Imagination

Errer dans la ville, s’imprégner de la chaleur de ses murs. Ecouter ses doux murmures et se bercer de son histoire. S’abandonner aux plaisirs simples de l’imagination.

Je n’aime rien tant que me promener sans but dans la ville. Et même si j’arpente souvent les mêmes endroits, je savoure à chaque fois ce qu’elle sait montrer aux pénitents quand elle s’offre sans retenue avec une pudeur si délicate.

La ville offre à l’imagination de celui qui cherche à la séduire plus qu’il ne lui en faut pour s’émanciper. Chaque ruelle est propice à la rêverie : ici, je pense à celles et ceux qui au fil des siècles sont passés avant moi ; là, je songe à ce qui se cache derrière des murs marqués par le temps – et parfois par les graffeurs venus s’arracher un moment de postérité – ; là encore, je m’enivre d’odeurs colorées qui me transportent subtilement ailleurs.

Etourdi par cette imagination qui m’assaille, je désire toujours plus. Je voudrais passer chaque porte et m’inviter dans chaque endroit. Je me surprends à me rêver en Dutilleul, celui qui habitait au troisième étage du 75 bis de la rue d’Orchampt et

 qui possédait le don singulier de passer à travers les murs sans en être incommodé. Il portait un binocle, une petite barbiche noire, et il était employé de troisième classe au ministère de l’Enregistrement.
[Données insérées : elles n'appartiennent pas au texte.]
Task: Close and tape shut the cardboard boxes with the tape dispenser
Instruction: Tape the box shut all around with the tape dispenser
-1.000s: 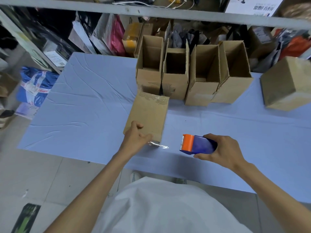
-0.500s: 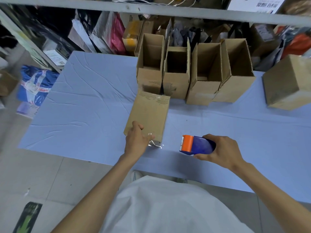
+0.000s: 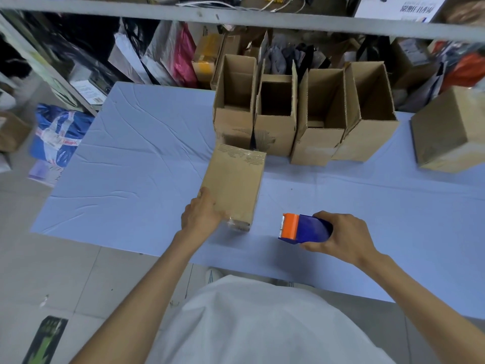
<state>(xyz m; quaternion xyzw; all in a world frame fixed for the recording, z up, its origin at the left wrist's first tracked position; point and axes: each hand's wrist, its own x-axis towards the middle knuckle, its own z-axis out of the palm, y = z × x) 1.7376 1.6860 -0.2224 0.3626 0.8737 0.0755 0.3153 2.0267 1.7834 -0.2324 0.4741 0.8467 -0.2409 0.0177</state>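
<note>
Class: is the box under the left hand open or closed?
Closed. The box lies on its side, no flaps raised, tape over its near end.

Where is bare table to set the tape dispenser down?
Widest: left half of the table, beside the lying box. Also the stretch between the tape dispenser and the closed box. Crowded behind: four open boxes stand packed together.
</note>
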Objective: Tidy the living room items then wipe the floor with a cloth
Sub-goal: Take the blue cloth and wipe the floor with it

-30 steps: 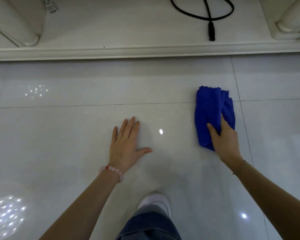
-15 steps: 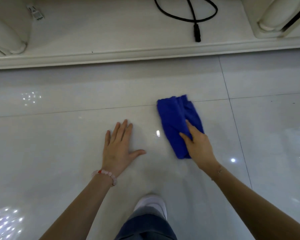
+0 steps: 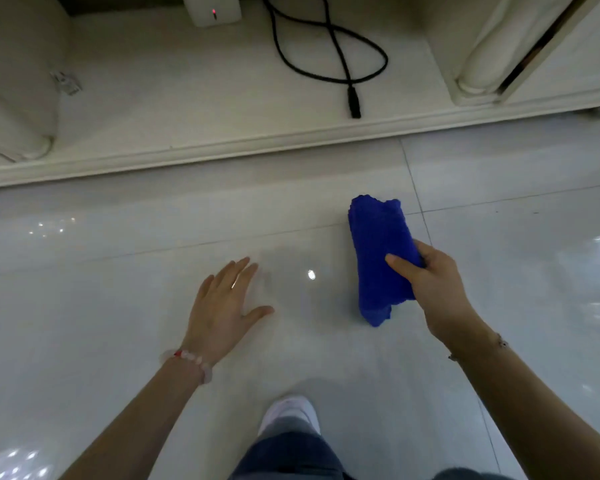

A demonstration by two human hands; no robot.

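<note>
A folded blue cloth point(image 3: 378, 244) lies on the glossy white tiled floor point(image 3: 118, 271), right of centre. My right hand point(image 3: 433, 289) grips the cloth's near right side, thumb across its top and fingers wrapped around its edge. My left hand point(image 3: 222, 306) rests flat on the floor to the cloth's left, fingers spread, holding nothing. A pink bead bracelet sits on the left wrist.
A cream raised ledge point(image 3: 257, 147) runs across the far side of the floor. On it lie a black cable with a plug point(image 3: 354, 102) and a white box with a red light point(image 3: 215, 10). Cream furniture bases point(image 3: 482, 64) stand at both far corners. My white shoe point(image 3: 288, 414) is near the bottom.
My right hand swept the cloth left across the floor, then back right, and now grips it more tightly. The left hand stayed flat on the floor. The view tilted up.
</note>
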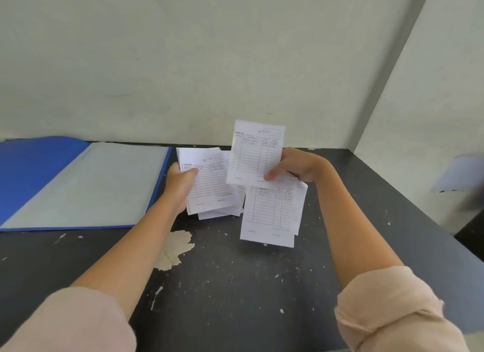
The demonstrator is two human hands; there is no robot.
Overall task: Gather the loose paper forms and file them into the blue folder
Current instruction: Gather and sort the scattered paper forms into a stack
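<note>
The blue folder lies open at the back left of the dark table, its pale inner page facing up. My left hand grips a fanned stack of white printed forms just right of the folder, thumb on top. My right hand pinches a single form by its lower edge and holds it upright above the table. Below that hand, two or three more forms lie overlapped on the table.
The dark table has chipped paint, with a large pale bare patch near my left forearm. A wall runs along the back and another on the right. A blurred pale sheet shows at the right edge.
</note>
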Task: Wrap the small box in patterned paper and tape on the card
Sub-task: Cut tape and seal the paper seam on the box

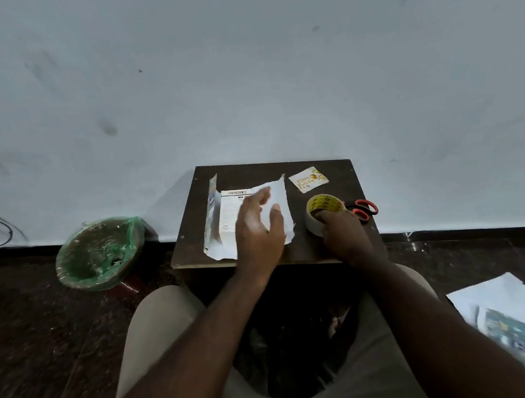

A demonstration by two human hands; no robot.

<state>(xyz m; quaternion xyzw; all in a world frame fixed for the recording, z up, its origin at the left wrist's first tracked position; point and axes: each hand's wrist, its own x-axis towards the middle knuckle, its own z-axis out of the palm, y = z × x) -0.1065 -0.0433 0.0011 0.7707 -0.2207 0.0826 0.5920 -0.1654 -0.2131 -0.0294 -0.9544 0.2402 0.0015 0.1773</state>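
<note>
A small white box (228, 214) with printed text lies on a sheet of wrapping paper (280, 197), white side up, on a small dark wooden table (341, 180). One paper flap is folded over the box's right part. My left hand (258, 227) hovers over that flap with fingers spread and relaxed; whether it touches the paper I cannot tell. My right hand (342, 233) grips a roll of tape with a yellow core (320, 208) to the right of the box. A "Happy Birthday" card (308, 179) lies at the table's back right.
Orange-handled scissors (365, 208) lie behind the tape roll at the table's right edge. A round bin lined with a green bag (99, 252) stands on the floor to the left. More patterned paper (515, 320) lies on the floor at the right. A wall rises behind the table.
</note>
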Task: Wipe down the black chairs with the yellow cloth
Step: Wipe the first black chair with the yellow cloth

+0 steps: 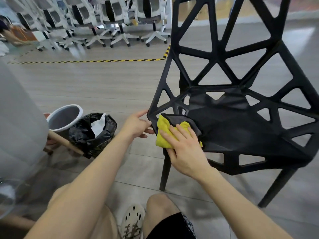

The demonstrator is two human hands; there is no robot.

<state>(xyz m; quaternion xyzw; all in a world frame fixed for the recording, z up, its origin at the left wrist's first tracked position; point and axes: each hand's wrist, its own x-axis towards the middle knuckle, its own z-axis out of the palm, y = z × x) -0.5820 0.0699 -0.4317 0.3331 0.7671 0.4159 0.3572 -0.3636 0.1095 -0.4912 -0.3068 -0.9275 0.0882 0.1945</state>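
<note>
Now | left hand [138,125] grips black chair [241,128] edge | right hand [183,149] flat, pressing yellow cloth [163,133] onto it

The chair [241,128] was black, patterned with triangular openings. The cloth [162,137] under the right hand [183,149] was yellow with a dark grey face. Left of the left hand [138,125], the bin bag [82,133] was black. The floor tape [86,61] beyond was striped yellow-black.

Grey plank floor [103,87], with striped yellow-black tape [96,61] stuck across it at the far side. Black chair [233,121] stands on it at right; pale bucket [57,129] and black-bagged bin [86,135] touch at left. White office chairs [120,19] lined up beyond the tape, one shoe [133,221] near bottom.
</note>
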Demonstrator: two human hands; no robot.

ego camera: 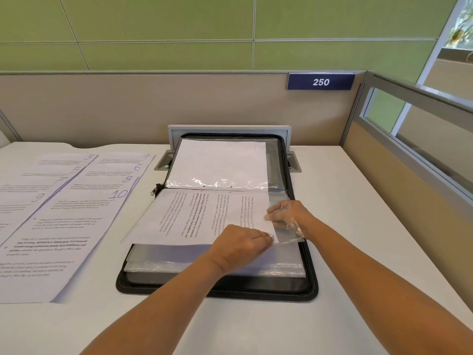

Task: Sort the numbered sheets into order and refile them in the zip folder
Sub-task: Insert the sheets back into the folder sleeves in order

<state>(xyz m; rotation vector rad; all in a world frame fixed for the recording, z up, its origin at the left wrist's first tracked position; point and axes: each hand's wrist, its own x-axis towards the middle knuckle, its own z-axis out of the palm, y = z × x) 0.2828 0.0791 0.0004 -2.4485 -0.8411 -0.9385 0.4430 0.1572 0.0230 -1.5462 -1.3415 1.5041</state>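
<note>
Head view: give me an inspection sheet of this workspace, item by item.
Surface: white desk.
Job's things: zip folder open flat; one sheet at the mouth of its clear sleeve; numbered sheets 3 to 10 fanned at left.
Clutter: nothing seen.
Hands: left hand pinches the sheet's corner; right hand under the sleeve film, grip unclear.
Cables: nothing seen.
Surroundings: beige partition with sign 250; green wall.

Black zip folder (217,290), white sheets (84,201) with seemingly purple numerals, green wall (153,29), navy sign (320,82).
</note>
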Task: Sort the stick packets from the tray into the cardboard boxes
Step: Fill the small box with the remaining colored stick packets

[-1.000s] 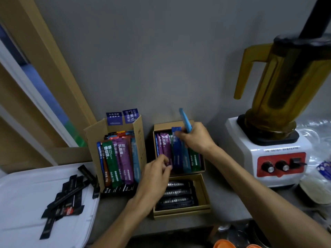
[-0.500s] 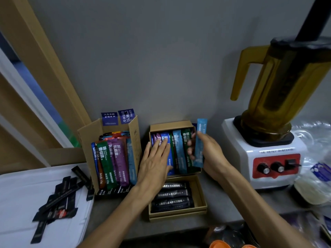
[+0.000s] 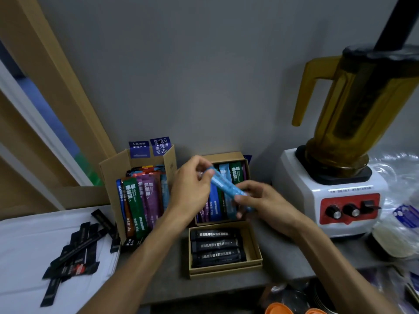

Malheureusement, n’est pas Garou-Garou qui veut et on trouve trop fréquemment au bout de chacune des ruelles une porte, souvent close, et qui vous tient fermé dehors. Il faudrait alors un peu de témérité pour oser affronter le mur mais, outre le ridicule qui ne manquerait pas de nous accabler lorsque nous nous écraserons piteusement contre la pierre, surgit la terreur quand revient en mémoire la fin de l’histoire. 

Il lui semblait se mouvoir dans une matière encore fluide, mais qui devenait pâteuse et prenait, à chacun de ses efforts, plus de consistance. Ayant réussi à se loger tout entier dans l’épaisseur du mur, il s’aperçut qu’il n’avançait plus et se souvint avec terreur des deux cachets qu’il avait pris dans la journée.

Marcel Aymé

Le passe-muraille

Je reste donc dehors, continue à rêver ce que j’aurais pu voir dedans en m’abandonnant aux plaisirs simples, et à peu de risques, de l’imagination.